Yes, though it is not just warning, but rather that before this patch
we'd abort the whole repack.

> > This should be handled gracefully: since the traversal is best-effort
> > (i.e., we don't strictly need to fill in all of the name-hash fields),
> > we should simply ignore any missing links.
> 
> Or the entire set of objects that refer them can be omitted from the
> resulting set of objects (iow, consider a commit that lacks a tree
> or a blob to be checked out stale and prunable without downsides,
> and prune it and its remaining trees and blobs by leaving them out
> of the resulting pack), but I suspect that is a lot more involved
> change.

It is safe to omit the whole set from the name-hash traversal, which is
purely an optimization. But it would generally not be a good idea to
leave them out of the resulting pack, since that would mean deleting
them entirely from the repository (because we'll remove the old packs
they were in after pack-objects completes).
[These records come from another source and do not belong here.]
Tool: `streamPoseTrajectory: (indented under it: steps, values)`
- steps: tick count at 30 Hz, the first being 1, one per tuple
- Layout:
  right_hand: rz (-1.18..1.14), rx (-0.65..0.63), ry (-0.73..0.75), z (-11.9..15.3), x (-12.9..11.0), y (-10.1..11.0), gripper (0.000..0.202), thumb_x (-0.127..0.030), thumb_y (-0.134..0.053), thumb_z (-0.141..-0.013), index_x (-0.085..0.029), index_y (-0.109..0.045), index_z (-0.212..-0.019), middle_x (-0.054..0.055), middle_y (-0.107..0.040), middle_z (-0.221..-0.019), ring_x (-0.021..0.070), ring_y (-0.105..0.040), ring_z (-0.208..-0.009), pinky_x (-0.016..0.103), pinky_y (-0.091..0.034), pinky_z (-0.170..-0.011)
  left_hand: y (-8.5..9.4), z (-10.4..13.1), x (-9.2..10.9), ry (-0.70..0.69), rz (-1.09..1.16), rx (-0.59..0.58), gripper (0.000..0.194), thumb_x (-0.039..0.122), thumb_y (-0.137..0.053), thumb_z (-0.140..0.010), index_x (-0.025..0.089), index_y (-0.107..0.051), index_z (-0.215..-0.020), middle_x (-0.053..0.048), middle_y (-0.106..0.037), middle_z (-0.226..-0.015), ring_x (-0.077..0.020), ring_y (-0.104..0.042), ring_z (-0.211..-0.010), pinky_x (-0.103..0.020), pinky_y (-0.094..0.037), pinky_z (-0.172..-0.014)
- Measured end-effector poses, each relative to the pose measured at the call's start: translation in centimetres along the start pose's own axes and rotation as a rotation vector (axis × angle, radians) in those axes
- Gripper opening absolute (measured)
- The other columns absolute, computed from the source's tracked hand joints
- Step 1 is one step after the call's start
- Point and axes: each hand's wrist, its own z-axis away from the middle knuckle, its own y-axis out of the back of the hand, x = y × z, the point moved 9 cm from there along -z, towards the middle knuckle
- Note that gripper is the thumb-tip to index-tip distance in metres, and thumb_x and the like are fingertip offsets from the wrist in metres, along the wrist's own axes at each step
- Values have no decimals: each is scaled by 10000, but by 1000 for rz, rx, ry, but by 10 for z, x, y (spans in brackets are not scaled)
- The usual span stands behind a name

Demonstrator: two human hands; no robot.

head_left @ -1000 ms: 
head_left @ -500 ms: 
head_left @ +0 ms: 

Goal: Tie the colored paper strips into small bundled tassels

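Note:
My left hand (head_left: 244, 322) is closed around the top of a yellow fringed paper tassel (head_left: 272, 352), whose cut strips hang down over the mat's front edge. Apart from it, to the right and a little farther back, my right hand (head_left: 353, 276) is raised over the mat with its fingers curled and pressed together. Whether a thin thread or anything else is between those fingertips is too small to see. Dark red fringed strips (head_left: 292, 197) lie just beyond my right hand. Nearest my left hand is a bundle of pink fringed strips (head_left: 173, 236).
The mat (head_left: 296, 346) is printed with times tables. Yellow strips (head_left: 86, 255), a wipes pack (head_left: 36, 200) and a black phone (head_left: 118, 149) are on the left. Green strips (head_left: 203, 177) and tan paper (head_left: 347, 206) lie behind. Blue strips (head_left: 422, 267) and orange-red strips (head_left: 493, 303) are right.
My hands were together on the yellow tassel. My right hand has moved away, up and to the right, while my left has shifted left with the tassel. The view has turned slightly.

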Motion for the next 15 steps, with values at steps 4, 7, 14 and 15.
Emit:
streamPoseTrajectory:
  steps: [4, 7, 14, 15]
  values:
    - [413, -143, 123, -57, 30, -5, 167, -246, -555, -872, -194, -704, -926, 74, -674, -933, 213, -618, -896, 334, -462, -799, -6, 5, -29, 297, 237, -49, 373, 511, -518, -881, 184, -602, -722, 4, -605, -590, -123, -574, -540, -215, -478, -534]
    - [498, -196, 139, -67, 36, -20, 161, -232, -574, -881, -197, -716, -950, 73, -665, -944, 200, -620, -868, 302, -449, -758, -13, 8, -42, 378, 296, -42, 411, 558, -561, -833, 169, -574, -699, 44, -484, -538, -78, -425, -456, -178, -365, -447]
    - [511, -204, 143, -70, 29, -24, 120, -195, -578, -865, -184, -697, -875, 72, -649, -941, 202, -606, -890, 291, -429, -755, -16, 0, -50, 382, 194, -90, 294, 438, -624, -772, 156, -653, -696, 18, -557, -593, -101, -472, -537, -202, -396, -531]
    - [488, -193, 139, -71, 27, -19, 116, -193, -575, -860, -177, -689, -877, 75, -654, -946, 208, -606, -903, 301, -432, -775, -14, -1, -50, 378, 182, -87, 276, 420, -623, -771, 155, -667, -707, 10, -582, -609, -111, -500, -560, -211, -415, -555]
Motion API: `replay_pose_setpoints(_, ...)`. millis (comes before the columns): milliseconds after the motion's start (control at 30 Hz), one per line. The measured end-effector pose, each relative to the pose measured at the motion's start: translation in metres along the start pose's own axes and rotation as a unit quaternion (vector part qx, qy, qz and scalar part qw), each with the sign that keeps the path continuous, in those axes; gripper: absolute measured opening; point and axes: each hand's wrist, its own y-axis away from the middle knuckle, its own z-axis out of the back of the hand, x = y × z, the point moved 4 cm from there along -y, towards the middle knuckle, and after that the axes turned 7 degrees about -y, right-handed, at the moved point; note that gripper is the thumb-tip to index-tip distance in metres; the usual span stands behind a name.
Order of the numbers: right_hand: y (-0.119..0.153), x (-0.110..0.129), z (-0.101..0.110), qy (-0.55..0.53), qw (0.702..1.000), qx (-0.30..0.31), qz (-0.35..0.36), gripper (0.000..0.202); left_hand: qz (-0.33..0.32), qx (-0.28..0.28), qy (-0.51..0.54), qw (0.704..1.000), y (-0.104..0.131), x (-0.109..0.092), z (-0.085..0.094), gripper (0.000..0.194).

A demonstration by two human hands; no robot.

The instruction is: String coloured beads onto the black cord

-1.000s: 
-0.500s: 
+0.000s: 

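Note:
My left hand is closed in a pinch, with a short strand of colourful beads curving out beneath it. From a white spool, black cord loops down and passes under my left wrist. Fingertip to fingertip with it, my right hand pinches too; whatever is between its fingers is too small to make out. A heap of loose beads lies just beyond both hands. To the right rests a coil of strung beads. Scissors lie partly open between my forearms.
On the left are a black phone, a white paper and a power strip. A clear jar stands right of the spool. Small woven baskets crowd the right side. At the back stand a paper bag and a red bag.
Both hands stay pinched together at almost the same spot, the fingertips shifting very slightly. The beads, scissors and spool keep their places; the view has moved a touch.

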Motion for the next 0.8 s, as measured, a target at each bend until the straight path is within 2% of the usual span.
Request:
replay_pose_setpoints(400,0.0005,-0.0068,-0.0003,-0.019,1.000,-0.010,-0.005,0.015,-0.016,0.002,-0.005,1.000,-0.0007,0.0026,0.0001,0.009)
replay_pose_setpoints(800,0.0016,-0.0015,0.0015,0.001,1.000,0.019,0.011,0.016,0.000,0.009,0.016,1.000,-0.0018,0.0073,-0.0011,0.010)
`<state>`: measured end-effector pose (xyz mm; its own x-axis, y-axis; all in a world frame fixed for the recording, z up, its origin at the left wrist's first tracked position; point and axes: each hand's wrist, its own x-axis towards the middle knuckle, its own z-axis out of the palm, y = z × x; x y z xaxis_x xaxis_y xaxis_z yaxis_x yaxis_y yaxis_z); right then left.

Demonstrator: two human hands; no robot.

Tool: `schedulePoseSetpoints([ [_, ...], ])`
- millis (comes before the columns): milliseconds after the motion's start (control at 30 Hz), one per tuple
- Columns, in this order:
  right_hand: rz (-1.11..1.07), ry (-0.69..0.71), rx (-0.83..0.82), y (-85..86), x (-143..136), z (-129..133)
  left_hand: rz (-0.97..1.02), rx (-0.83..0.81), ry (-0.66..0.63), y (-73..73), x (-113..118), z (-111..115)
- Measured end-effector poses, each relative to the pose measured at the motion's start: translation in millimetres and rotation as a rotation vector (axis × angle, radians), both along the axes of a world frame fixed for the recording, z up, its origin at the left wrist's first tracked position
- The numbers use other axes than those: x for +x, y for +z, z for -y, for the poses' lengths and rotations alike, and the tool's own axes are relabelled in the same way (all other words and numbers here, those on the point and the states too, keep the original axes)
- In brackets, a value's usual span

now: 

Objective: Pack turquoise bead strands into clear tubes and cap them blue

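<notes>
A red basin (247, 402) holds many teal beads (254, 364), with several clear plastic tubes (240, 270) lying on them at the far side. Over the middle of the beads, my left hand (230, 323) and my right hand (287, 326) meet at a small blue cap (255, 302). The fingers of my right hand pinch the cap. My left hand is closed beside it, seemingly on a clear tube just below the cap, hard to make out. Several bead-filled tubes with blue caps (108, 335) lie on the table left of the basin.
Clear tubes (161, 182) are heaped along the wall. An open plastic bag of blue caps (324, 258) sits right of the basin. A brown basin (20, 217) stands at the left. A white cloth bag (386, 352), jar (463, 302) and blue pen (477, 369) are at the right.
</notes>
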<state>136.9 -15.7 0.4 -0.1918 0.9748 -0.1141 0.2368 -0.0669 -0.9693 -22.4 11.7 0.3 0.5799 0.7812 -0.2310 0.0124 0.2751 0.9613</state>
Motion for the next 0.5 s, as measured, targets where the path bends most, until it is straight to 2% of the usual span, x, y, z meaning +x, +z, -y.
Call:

If they are truly unreachable, then it is not strictly wrong to delete
them (i.e., we are not corrupting a repository unless it was already
corrupted), but:

  - if the repository _is_ already corrupted, we are definitely making
    things worse

  - we generally try to keep even unreachable parts of the graph
    complete, doing things like keeping unreachable-but-old objects that
    are reachable from unreachable-but-recent. Again, we know here that
    the object graph is incomplete, so anybody pointing a ref at a
    descendant of our broken commit is already corrupting the
    repository. But it probably makes sense to follow the existing rules
    as much as possible, and not make such a situation worse.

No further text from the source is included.